Transcribe the stretch of entries below from the line with "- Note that" through the line with "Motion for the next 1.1", exactly and with both ends included; leave out all other lines.

<<<<

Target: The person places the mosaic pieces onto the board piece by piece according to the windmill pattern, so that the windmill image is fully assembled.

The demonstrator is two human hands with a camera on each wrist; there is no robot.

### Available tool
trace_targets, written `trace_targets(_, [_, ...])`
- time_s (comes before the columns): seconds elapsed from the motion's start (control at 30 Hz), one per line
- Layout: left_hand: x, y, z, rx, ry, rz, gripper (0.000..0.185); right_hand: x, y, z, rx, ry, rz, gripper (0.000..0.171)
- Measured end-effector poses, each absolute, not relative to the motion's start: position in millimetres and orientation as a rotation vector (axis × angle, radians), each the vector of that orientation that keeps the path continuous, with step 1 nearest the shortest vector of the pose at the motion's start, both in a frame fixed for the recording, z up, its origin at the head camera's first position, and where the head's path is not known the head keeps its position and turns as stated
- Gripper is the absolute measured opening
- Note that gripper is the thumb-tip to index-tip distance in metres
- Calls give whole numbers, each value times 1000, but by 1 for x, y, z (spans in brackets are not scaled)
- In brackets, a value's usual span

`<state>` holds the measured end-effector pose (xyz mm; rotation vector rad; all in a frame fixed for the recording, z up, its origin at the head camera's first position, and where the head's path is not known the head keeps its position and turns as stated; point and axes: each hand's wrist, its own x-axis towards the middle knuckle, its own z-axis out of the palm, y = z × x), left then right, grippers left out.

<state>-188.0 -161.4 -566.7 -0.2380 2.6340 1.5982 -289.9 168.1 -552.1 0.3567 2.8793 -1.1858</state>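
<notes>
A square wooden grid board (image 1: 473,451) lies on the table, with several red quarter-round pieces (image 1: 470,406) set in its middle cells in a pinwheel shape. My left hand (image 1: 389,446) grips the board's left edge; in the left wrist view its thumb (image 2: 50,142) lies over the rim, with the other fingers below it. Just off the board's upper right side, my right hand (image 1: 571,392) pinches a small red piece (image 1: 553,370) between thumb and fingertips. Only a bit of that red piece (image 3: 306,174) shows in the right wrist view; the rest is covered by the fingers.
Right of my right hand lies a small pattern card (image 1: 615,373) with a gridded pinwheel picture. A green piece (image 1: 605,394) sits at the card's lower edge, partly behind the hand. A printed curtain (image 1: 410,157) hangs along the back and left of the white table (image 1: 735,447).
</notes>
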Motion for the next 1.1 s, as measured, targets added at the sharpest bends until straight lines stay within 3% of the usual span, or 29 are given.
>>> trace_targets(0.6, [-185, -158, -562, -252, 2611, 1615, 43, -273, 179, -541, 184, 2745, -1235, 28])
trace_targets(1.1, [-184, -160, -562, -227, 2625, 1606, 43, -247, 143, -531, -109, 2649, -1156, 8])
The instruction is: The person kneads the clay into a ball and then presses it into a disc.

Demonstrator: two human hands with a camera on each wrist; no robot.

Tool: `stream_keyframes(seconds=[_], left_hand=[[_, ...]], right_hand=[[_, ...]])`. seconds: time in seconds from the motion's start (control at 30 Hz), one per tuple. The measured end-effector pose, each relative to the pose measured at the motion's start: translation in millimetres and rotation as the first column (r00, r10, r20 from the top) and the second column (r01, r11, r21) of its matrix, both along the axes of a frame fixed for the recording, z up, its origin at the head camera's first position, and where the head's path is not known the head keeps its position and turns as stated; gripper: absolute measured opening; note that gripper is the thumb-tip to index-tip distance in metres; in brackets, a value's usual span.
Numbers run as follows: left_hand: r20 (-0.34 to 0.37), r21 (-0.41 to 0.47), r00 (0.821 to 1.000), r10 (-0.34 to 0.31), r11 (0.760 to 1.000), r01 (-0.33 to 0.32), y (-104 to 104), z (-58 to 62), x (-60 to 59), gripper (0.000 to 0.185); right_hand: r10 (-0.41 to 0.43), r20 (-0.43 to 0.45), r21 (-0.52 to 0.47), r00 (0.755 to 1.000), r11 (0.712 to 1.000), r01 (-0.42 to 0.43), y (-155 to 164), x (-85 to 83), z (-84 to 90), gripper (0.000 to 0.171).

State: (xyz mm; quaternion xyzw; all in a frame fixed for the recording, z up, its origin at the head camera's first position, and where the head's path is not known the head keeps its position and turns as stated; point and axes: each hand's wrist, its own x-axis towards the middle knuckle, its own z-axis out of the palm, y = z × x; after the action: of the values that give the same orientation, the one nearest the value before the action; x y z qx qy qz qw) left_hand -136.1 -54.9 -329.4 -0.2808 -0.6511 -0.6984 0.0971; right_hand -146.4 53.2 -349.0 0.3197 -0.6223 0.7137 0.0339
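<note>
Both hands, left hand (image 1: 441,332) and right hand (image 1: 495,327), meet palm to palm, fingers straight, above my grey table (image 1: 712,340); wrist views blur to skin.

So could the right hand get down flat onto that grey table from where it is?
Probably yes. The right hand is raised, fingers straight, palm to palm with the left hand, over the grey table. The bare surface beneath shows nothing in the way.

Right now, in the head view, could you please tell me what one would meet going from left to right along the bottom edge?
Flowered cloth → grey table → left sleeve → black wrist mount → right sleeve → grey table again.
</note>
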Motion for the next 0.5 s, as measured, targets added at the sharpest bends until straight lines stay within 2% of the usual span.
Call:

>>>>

[Response below]:
- Note that gripper is the thumb-tip to index-tip distance in metres
- Calls give whole numbers, each value times 1000, but by 1 for x, y, z (spans in brackets are not scaled)
- In brackets, a value's usual span

`<state>` holds the measured end-effector pose (xyz mm; rotation vector rad; all in a frame fixed for the recording, z up, its origin at the head camera's first position, and where the head's path is not known the head keeps its position and turns as stated; point and axes: each hand's wrist, its own x-axis towards the middle knuckle, its own z-axis out of the palm, y = z × x), left then right, grippers left out.

<state>-188.0 -161.4 -566.7 -0.2380 2.6340 1.5982 -289.9 168.1 -552.1 0.3567 2.8793 -1.1858</state>
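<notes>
A square wooden grid board (image 1: 473,451) lies on the table, with several red quarter-round pieces (image 1: 470,406) set in its middle cells in a pinwheel shape. My left hand (image 1: 389,446) grips the board's left edge; in the left wrist view its thumb (image 2: 50,142) lies over the rim, with the other fingers below it. Just off the board's upper right side, my right hand (image 1: 571,392) pinches a small red piece (image 1: 553,370) between thumb and fingertips. Only a bit of that red piece (image 3: 306,174) shows in the right wrist view; the rest is covered by the fingers.
Right of my right hand lies a small pattern card (image 1: 615,373) with a gridded pinwheel picture. A green piece (image 1: 605,394) sits at the card's lower edge, partly behind the hand. A printed curtain (image 1: 410,157) hangs along the back and left of the white table (image 1: 735,447).
</notes>
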Motion for the next 1.1 s, as measured, targets added at the sharpest bends until straight lines stay within 3% of the usual span, or 29 are given.

The exercise is now complete.